On the pacing side, it was Trenton who went 1:51.3 on Aug. 21,1982 at Springfield as a 3-year-old. He did this for Tommy Haughton a week after Genghis Khan had lowered the race record to 1:51.4 at The Meadowlands in a three-horse pre-betting card event.

The first million-dollar event? It was the 1980 Meadowlands Pace at $1,011,000 and the runner up to Niatross was Storm Damage, who lived three more decades plus five months, passing at 33 in Dec. 2010. He also out-earned race-winner Niatross, who died on June 7, 1999, $58-57 million as a stallion.

Their two sons wound up with history’s first two sub 1:50 race miles, Nihilator (Niatross) and Call For Rain (Storm Damage).


All made at The Meadowlands in the period between 1979 and 1982. Ernie Spruce reached three times, Thomas Fay twice, and Charles Rocco once. All for $100,000 exactly.
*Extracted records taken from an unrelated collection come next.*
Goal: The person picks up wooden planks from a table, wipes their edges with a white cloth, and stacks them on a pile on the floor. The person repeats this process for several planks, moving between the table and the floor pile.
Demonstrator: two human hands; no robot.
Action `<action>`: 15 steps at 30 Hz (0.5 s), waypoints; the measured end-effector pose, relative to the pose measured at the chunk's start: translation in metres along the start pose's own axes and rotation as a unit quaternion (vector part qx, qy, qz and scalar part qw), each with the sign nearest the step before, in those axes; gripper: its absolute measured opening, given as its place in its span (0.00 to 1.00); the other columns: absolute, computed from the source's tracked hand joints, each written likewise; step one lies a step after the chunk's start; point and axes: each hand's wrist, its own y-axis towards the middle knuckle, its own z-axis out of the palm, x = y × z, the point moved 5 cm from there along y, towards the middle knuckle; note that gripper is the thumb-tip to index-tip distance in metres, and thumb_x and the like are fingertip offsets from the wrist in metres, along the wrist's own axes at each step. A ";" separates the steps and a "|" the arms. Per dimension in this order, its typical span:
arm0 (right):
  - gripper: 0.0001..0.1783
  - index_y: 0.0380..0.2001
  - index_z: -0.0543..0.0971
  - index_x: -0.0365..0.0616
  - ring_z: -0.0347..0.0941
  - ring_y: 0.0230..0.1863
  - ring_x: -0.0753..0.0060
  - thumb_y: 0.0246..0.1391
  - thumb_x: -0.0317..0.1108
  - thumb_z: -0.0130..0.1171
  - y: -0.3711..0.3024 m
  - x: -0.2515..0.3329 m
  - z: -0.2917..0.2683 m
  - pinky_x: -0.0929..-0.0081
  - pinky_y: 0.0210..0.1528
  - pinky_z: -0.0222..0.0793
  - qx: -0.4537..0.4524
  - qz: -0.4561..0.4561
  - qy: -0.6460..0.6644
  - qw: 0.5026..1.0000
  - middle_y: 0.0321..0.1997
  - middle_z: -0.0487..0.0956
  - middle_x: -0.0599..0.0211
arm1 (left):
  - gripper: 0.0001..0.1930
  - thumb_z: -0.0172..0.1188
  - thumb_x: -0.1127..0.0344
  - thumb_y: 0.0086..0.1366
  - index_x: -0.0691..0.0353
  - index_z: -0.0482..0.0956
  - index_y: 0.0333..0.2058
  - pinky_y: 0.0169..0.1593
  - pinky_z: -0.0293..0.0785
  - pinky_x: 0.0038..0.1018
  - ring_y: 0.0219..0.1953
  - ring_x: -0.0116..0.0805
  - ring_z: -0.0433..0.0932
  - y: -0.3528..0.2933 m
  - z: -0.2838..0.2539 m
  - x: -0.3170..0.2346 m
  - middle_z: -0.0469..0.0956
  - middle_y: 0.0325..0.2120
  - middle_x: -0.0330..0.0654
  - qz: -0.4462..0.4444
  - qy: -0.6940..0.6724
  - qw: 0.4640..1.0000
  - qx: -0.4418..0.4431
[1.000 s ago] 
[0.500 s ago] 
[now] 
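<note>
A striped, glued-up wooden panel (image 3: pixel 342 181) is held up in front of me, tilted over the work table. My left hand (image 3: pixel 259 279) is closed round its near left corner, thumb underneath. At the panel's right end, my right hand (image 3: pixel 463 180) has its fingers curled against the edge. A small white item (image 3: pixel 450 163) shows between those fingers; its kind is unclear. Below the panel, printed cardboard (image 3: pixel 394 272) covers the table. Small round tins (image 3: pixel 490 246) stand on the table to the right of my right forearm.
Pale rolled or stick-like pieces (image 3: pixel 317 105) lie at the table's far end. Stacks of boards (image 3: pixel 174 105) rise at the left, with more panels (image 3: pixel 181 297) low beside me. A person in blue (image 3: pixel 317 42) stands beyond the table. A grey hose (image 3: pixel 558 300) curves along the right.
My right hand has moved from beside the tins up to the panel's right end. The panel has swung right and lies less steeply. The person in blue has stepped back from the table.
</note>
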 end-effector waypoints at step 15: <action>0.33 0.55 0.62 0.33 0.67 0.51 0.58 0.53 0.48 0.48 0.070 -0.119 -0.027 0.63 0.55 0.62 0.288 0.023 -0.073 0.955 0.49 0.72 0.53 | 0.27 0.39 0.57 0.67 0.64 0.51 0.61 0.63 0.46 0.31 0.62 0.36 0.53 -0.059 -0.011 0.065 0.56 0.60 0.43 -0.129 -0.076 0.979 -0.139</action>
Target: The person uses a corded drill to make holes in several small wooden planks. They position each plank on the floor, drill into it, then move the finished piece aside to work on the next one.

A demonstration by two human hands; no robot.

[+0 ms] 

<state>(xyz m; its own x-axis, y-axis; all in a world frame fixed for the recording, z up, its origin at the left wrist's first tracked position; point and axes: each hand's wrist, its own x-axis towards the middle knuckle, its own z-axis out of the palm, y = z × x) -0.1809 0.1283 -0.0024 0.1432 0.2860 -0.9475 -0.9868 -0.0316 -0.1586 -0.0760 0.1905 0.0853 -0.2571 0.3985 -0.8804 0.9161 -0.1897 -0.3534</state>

March 16, 1979 — Taurus Romeo went first. (None in 1980 and then five in the ensuing couple of seasons).

• March 14, 1981 — Sure Show (Fay)

• March 28, 1981 — Rex Hanover (Rocco)

• May 23, 1981 — Southern Sam (Spruce)

• Jan. 30, 1982 — Meadow Norm (Spruce)

• Aug. 7, 1982 — Pumping Iron (Spruce)

Later, in the 1980s, Ramblin Storm was taken twice for six figures, the first horse ever to do so.


In 1984, 1,746 horses remained eligible for NJSS Fair Races.

The year before, the number was 1,562.

The fair season went from June 1-Oct. 14. The tracks were Showplace Farms, Big Z Farms, Scenic View Acres, Willowbrook Farms, Egyptian Acres, Capital Hill Farms, Cowtown, Johnson Park in Piscataway, Gaitway Farms, East Lynne Farm with the finals at Showplace.